Skip to contents

Introduction

This vignette gives some indication of how kd build and query times vary with the length of the query, target input data. These are based on real world data for Drosophila neurons (see Costa et al 2016). Since the source data are large (>16000 neurons) we have prepared a smaller random sample.

Load packages

## Warning in rgl.init(initValue, onlyNULL): RGL: unable to open X11 display
## Warning: 'rgl.init' failed, running with 'rgl.useNULL = TRUE'.

This is how we prepared the sample data:

tf=tempfile(fileext = 'dpscanon.rds')
download.file("http://virtualflybrain.org/data/VFB/nblast/flycircuit/dpscanon.rds", destfile = tf)
dps=readRDS(tf)
set.seed(42)
dps500=sample(dps,500)
saveRDS(dps500, file='dps500.rds')
unlink(tf)

OK now we’re going to use that canned sample. It has been made available by a github release.
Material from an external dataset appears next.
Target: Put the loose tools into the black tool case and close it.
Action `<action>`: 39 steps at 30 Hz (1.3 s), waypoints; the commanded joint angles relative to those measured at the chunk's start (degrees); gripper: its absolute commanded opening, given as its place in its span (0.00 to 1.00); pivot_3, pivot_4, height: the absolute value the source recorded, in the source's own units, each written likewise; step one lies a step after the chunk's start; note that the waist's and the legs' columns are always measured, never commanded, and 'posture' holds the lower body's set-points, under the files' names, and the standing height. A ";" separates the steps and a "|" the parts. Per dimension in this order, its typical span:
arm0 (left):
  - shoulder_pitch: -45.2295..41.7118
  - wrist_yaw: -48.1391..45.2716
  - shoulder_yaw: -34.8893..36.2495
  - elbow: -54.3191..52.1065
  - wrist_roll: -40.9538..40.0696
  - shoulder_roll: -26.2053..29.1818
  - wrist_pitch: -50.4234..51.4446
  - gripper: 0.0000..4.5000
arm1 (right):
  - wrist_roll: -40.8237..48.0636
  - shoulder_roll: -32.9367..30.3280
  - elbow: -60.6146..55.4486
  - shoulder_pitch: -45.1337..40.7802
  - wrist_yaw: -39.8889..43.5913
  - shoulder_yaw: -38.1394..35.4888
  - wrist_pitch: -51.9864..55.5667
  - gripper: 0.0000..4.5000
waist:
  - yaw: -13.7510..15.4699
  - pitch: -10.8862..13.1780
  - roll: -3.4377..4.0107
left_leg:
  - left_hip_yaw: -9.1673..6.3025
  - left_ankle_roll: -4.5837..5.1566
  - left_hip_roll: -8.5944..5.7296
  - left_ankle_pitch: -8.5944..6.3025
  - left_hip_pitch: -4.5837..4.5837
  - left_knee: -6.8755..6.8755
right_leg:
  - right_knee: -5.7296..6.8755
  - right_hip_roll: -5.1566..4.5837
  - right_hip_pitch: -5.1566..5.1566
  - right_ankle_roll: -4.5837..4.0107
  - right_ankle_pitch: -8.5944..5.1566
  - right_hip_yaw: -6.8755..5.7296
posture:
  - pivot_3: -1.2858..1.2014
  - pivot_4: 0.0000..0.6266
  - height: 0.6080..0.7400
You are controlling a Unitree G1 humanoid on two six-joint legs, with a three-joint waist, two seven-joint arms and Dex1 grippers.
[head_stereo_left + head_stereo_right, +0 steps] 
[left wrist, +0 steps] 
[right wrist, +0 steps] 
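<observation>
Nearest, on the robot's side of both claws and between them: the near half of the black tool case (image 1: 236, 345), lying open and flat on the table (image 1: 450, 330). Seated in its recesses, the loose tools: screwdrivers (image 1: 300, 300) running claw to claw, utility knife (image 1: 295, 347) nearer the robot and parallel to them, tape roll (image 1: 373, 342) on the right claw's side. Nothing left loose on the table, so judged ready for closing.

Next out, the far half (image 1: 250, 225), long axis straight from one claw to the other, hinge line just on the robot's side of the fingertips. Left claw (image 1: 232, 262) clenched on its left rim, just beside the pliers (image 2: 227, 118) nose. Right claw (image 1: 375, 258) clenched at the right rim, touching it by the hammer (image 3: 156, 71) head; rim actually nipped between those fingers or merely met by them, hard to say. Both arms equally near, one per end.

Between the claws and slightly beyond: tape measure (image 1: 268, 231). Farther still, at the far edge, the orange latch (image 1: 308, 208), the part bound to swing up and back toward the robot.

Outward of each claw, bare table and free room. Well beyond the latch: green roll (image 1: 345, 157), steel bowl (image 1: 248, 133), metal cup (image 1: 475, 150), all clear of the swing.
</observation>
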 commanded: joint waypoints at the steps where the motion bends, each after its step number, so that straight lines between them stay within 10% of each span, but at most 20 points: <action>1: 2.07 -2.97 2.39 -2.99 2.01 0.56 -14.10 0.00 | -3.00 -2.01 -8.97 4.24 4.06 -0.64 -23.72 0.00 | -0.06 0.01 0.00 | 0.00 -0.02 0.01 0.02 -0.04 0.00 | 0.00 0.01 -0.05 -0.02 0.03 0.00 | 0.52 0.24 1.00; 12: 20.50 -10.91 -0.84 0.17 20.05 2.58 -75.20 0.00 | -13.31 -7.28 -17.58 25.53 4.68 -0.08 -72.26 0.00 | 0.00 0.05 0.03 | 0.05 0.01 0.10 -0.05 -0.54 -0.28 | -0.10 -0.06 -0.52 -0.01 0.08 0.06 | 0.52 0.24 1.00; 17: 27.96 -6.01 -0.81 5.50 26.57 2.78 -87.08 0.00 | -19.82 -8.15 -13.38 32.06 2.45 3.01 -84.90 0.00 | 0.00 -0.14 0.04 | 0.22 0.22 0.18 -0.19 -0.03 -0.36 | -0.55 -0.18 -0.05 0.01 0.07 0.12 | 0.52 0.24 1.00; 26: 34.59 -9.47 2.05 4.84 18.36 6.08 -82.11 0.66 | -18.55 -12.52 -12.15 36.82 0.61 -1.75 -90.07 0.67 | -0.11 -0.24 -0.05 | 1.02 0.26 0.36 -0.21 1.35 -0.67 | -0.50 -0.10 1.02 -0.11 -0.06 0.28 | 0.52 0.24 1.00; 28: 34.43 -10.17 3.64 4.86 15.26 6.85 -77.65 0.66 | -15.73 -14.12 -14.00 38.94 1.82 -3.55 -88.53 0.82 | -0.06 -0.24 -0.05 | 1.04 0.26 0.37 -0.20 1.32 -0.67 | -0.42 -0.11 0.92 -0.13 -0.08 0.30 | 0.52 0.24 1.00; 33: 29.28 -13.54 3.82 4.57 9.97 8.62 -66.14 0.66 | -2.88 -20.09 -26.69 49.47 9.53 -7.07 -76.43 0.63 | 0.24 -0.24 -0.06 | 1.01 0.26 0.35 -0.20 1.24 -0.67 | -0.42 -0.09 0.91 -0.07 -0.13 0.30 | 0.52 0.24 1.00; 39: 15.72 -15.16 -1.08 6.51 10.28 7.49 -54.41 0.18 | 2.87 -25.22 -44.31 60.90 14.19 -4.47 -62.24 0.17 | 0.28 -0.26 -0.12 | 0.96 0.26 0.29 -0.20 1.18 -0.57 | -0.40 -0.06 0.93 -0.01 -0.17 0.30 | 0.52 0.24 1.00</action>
This allows it to be downloaded directly (rather than bloating the git repository).

tf2=tempfile(fileext = 'dps500.rds')
download.file("https://github.com/jefferis/RANN2/releases/download/v0.12pre/dps500.rds", destfile = tf2)
dps500=readRDS(tf2)
unlink(tf2)

Here we define a utility function borrowed from the nat.nblast package:

neuron_pairs <- function (query, target, n = NA, ignoreSelf = TRUE) 
{
    if (!is.character(query)) 
        query = names(query)
    if (missing(target)) 
        target = query
    else if (!is.character(target)) 
        target = names(target)
    if (is.na(n)) {
        rval = expand.grid(query = query, target = target, stringsAsFactors = FALSE, 
            KEEP.OUT.ATTRS = FALSE)
        if (ignoreSelf) 
            rval <- rval[rval$target != rval$query, ]
        return(rval)
    }
    remove_self = ignoreSelf && any(query %in% target)
    q = sample(query, n, replace = TRUE)
    t = sapply(q, function(z) sample(if (remove_self) 
        setdiff(target, z)
    else target, 1))
    data.frame(query = q, target = t, stringsAsFactors = F)
}

Choosee

np=neuron_pairs(dps500, n = 500)
sl=sapply(dps500, function(x) nrow(x$points))
np$query.len=sl[np$query]
np$target.len=sl[np$target]

Let’s investigate the build time for the kdtree of those neurons

times=llply(np$target, function(n)
  microbenchmark(nn2(dps500[[n]]$points,matrix(0,ncol=3,nrow=1), k=1), times = 20))
np$target.time=sapply(times,function(x) median(x$time)/1e6)
library(ggplot2)
ggplot(np, aes(target.len,target.time)) +
  scale_x_log10() + 
  scale_y_log10('Tree build time /ms') +
  geom_point() + 
  geom_smooth()

l=lm(target.time~target.len, data=np)
l$coefficients[2]
##   target.len 
## 0.0003300401

So in conclusion, ~ 0.5 ms / 1000 points to build.

For queries, total time will include build time, + query time depending O(n) on number of query points and O(n log n) on number of target points.

times2=mlply(np, function(query, target, ...)
  microbenchmark(nn2(dps500[[target]]$points,dps500[[query]]$points, k=1), times = 20))
np$search.time=sapply(times2,function(x) median(x$time)/1e6)
with(np, plot3d(log2(query.len), log2(target.len), log2(search.time)))
set.seed(421)
dps20=sample(dps500, 20)
times3=llply(dps20, function(query, ...)
  microbenchmark(nn2(dps20[[1]]$points,query$points, k=1), times = 20))
df=data.frame(query=names(dps20),target= names(dps20)[1], stringsAsFactors = F)
df$search.time=sapply(times3,function(x) median(x$time)/1e6)
df$query.len=sl[df$query]
ggplot(data=df, aes(query.len, search.time)) +
  scale_y_continuous('Query time /ms') +
  geom_point() + 
  geom_smooth(method = 'lm')
## `geom_smooth()` using formula = 'y ~ x'

l=lm(search.time~query.len, data=df)

Slope is 9.2474049^{-4}.

np40=neuron_pairs(dps20[1:2],dps20)
times4=mlply(np40, function(target, query, ...)
  microbenchmark(nn2(dps20[[target]]$points, dps20[[query]]$points, k=1), times = 20))

np40$search.time=sapply(times4,function(x) median(x$time)/1e6)
np40$target.len=sl[np40$target]
np40$query.len=sl[np40$query]
ggplot(np40, aes(target.len, search.time)) +
  scale_y_continuous('Query time /ms') +
  geom_point() +
  geom_smooth(method = 'lm')
## `geom_smooth()` using formula = 'y ~ x'

l=lm(search.time~target.len, data=np40)

Slope is 3.963059^{-4}.